Description
This rule checks the stall percentage of AI engine cores.
Explanation
There are many types of AIE core stalls, including memory, stream, cascade,
and lock.
- MEMORY_STALL: Time AI Engine was in a memory stall. This could be due to multiple reasons such as multiple memory accesses on the same bank in the same cycle, multiple kernels accessing multiple memories on the same bank, etc.
- STREAM_STALL: Time AI Engine was in a stream stall. This could be due to multiple reasons such as streams being read faster than they are written to streams from the PL being clocked at a slower frequency, etc.
- CASCADE_STALL: Time AI Engine was in a cascade stall. This could be due to multiple reasons such as cascade streams being read faster than they are written to streams from the PL being clocked at a slower frequency, etc.
- LOCK_STALL: Time AI Engine was in a lock stall. This could be due to multiple reasons such as buffers being read faster than they are written to or from streams between PL being clocked at a slower frequency, etc.
Recommendation
See this link in AI Engine Tools and Flows User Guide (UG1076) for all supported stalls.
- MEMORY_STALL: You can resolve the stall by examining access patterns
using trace results and placing the memory on different banks, or using the Aiecompiler
"BufferOptLevel" mapper option.
- Dispatch memories to different banks. (memories include system memory, RTP, window buffers, data memories)

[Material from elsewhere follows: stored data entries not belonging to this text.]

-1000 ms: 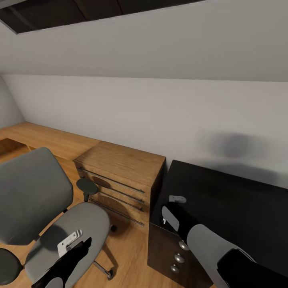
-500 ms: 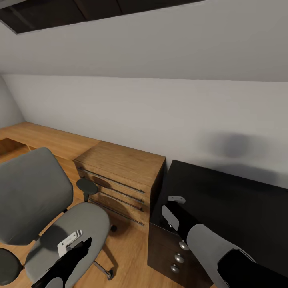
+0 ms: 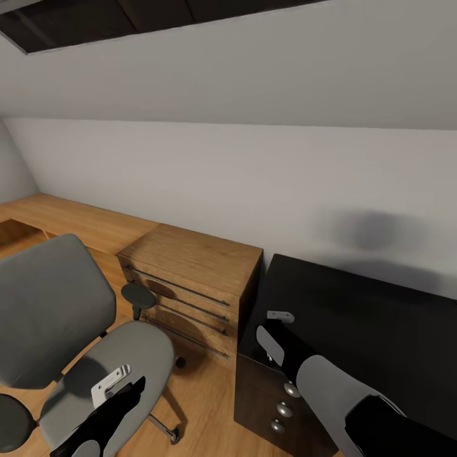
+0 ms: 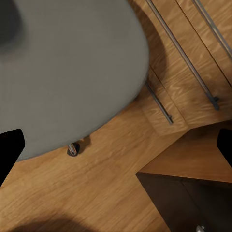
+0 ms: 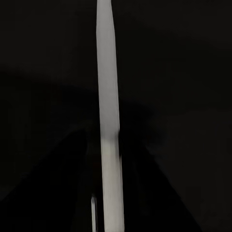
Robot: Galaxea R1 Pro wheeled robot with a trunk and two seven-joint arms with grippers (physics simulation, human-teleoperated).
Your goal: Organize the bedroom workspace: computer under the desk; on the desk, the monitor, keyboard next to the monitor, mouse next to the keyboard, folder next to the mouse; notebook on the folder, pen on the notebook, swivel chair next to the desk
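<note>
Nothing is changing across these moments: our right tool (image 3: 271,330) is pinching the pen (image 5: 108,121) over the table (image 3: 381,330), left tool (image 4: 116,145) spread above the chair (image 3: 114,362); the stacking is stalling.

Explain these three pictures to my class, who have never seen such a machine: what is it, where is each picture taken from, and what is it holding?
These are simulator renders of a wheeled robot with two arms. The wide picture comes from its head camera, looking down over both arms. It shows a grey swivel chair, a wooden chest of drawers and a glossy black desk. The other two pictures come from cameras near each arm's tool. The left tool is open above the edge of the chair's seat and the wooden floor, holding nothing. The right tool, over the desk, seems shut on a slim white pen.
</note>
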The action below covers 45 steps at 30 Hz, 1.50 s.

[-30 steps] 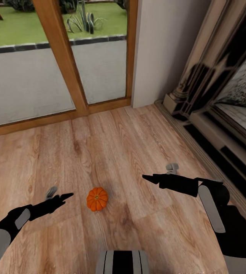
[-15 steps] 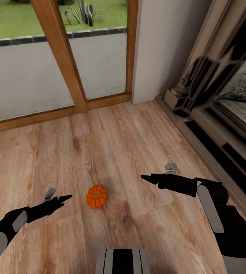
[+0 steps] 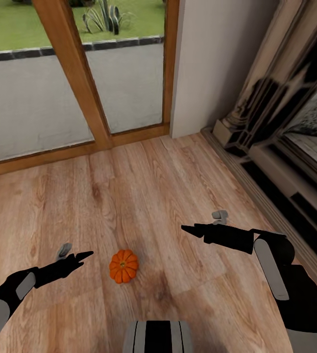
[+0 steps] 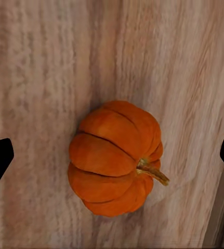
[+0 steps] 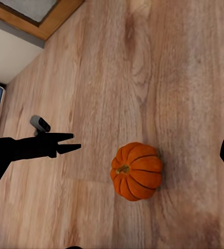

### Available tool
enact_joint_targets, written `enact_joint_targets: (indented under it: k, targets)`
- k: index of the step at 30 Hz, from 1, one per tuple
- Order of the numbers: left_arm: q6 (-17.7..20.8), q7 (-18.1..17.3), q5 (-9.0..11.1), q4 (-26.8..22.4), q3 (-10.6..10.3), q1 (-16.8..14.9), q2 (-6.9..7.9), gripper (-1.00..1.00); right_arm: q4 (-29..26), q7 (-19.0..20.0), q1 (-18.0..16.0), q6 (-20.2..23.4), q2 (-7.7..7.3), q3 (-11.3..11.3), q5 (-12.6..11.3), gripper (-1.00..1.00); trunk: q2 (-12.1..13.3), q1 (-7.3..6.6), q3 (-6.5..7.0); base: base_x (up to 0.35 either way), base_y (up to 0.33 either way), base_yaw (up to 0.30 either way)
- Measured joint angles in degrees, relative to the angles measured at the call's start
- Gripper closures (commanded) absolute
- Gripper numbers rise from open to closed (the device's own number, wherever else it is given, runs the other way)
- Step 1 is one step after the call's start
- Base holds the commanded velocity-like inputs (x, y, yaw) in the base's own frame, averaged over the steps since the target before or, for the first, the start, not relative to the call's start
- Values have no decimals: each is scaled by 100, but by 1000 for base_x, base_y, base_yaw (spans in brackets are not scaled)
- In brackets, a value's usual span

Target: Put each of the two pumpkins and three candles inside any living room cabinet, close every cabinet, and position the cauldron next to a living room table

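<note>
I am looking down at one pumpkin point(image 3: 124, 266) sitting on the wood floor point(image 3: 168, 186), between my left gripper point(image 3: 82, 256) and right gripper point(image 3: 187, 229); both are hovering spread, empty; it seems light, rigid, ribbed; I would be pinching its sides.

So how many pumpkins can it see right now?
1. The pumpkin sits on the wooden floor between the left gripper and right gripper. Others may lie beyond these views.

Head looks down — both wrists closer — all sharing the pumpkin point(image 3: 124, 266).
</note>
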Motion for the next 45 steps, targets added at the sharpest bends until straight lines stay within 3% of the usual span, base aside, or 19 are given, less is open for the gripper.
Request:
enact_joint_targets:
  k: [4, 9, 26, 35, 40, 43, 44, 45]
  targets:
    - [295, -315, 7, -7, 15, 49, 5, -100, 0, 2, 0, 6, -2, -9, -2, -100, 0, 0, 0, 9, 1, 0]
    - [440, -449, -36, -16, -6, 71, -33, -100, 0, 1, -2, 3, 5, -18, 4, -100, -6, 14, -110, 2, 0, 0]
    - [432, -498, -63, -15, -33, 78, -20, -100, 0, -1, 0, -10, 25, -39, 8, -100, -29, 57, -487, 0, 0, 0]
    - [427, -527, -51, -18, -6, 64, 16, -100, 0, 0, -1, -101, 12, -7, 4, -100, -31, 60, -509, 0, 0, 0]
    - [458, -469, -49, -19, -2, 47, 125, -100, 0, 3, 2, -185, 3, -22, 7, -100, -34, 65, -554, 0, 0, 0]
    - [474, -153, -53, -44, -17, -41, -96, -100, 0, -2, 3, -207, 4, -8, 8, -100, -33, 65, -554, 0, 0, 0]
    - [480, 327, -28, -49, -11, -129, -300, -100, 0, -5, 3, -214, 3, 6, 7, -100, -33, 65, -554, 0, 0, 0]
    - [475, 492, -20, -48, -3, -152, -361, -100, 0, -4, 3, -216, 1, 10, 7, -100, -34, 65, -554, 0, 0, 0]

- If memory banks are exhausted, do profile and trace to find better solution.
- Specify BufferOptLeve option in aiecompiler to build design.
- STREAM_STALL: You can resolve the stall by examining stream access
patterns using trace results and increasing/balancing the FIFO depth on the stream, or
maximizing the PL bandwidth to the AI Engine.
- Increase FIFO depth.
- Adjust stream read and write instructions in the loop.

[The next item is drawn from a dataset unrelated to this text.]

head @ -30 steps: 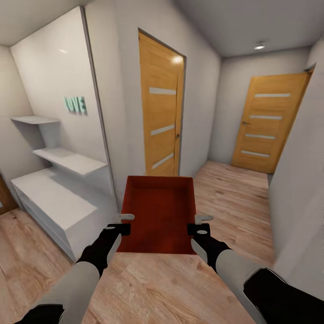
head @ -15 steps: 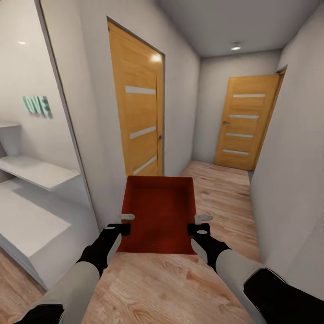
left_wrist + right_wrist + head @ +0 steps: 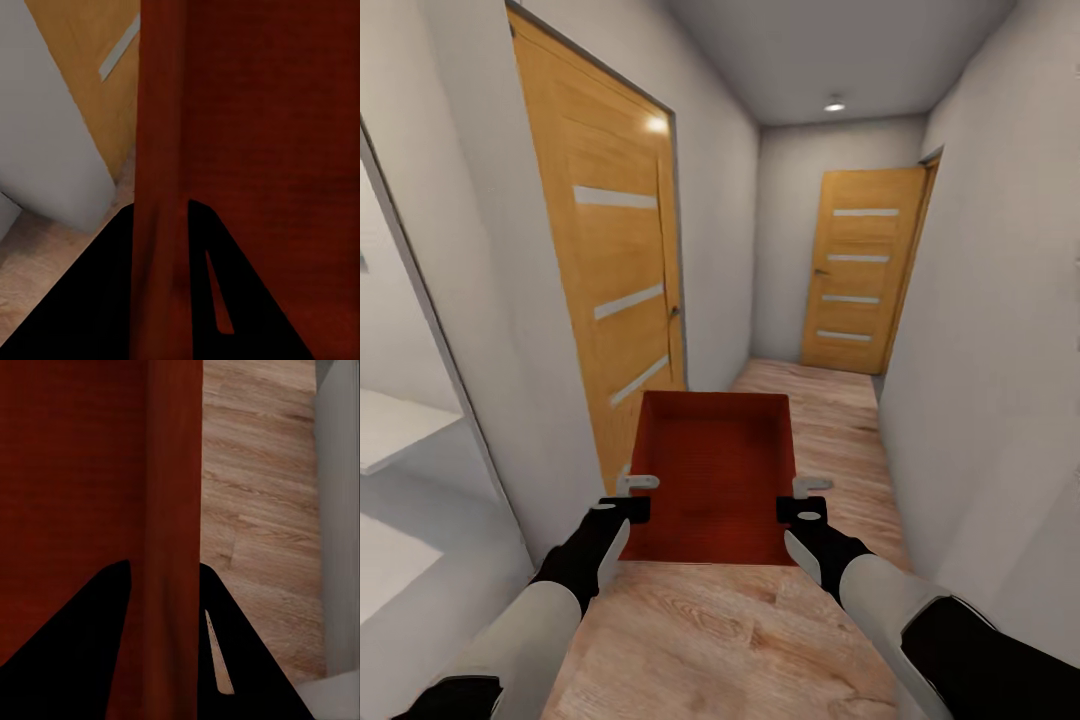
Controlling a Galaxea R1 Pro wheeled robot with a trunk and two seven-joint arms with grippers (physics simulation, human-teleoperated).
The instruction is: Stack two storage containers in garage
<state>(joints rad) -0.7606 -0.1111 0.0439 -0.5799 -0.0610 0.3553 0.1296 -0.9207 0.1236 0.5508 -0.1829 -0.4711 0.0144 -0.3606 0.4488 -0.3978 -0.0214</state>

- Multiple streams: Insert DMA FIFO or set different FIFO depth for different destination nets.
- PLIO: maximize AIE-PL interface bandwidth. For example: 64bit interface, highest frequency(1/2 AIE frequency) for PL, BLI register (channels with it).
- CASCADE_STALL: You can resolve the stall by examining stream access
patterns using trace results and adjusting the instructions in the loop to match between
the input/output streams or maximizing the PL bandwidth to the AI Engine.

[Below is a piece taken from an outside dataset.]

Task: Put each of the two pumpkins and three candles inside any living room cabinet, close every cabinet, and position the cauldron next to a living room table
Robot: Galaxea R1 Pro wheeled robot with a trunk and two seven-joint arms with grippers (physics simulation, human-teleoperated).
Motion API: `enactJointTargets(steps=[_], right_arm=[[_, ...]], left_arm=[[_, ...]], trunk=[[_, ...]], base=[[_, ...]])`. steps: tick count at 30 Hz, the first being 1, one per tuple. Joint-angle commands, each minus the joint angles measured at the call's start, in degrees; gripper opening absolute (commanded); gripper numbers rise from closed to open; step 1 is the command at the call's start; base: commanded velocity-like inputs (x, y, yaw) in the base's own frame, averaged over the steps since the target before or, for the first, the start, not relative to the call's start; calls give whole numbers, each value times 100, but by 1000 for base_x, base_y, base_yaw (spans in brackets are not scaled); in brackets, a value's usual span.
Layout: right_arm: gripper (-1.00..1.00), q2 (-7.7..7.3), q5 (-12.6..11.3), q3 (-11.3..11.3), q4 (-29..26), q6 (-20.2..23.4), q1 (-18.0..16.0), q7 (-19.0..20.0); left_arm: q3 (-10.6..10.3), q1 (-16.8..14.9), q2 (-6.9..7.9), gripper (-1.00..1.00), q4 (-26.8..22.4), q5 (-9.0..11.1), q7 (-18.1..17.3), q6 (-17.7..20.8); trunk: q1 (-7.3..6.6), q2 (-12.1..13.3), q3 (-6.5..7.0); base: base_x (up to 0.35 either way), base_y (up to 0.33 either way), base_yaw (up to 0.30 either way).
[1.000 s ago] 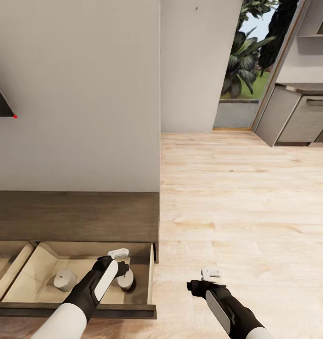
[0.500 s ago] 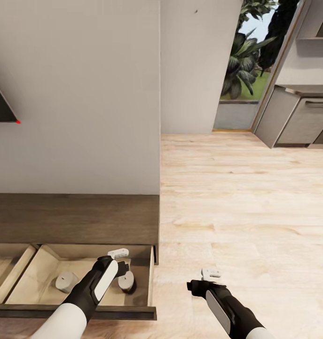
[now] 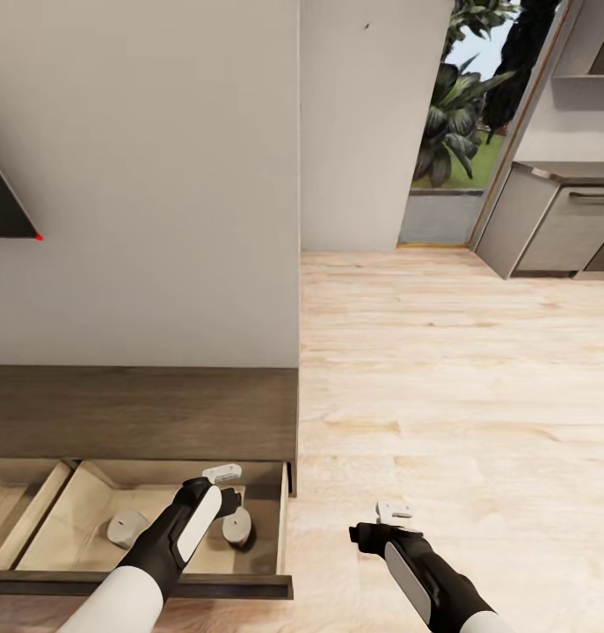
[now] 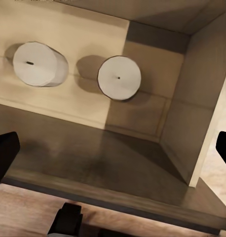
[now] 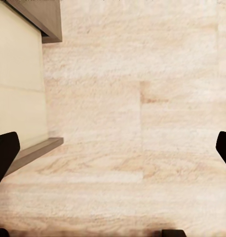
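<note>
Two candles (image 4: 119, 77) sit in the open drawer (image 3: 152, 583) of the cabinet (image 3: 143, 409), right under the left gripper (image 3: 224, 485), whose fingers are spread wide and empty. The right gripper (image 3: 394, 514), also spread, hangs over the floor (image 5: 142, 123)

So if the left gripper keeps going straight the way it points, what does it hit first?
Probably the drawer floor just inside its front wall; the left gripper is open, and the two candles stand farther in.
</note>
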Motion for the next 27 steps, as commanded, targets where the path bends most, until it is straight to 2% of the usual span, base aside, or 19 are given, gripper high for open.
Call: enactJointTargets(steps=[1, 9, 27], right_arm=[[100, -3, -60, 29, -10, 17, -3, -55], [100, -1, -60, 29, -10, 20, -3, -55], [100, -1, -60, 29, -10, 20, -3, -58]], left_arm=[[-17, -3, 3, 100, -7, 61, 56, 9], [-17, -3, 7, 100, -14, 60, 56, 9], [-17, -3, 13, 100, -15, 59, 56, 9]], trunk=[[-23, 39, 14], [-199, 360, 157], [-594, 1082, 481]], base=[[0, 0, 0], [-46, 0, 0], [-297, 64, 0]])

- Adjust instructions in the loop.
- LOCK_STALL: You can resolve the stall by examining buffer access
patterns using trace results and acquiring and releasing buffers on time. Use of local
buffers may also resolve the issue. You should also ensure the PL interface throughput
matches the AI Engine throughput in the case the PL interface is either the source or
destination of the stall.
- Use PING-PONG buffer (default).
- Balance throughput between kernels.
- Acquire and release buffer in-time. Use local buffer as needed.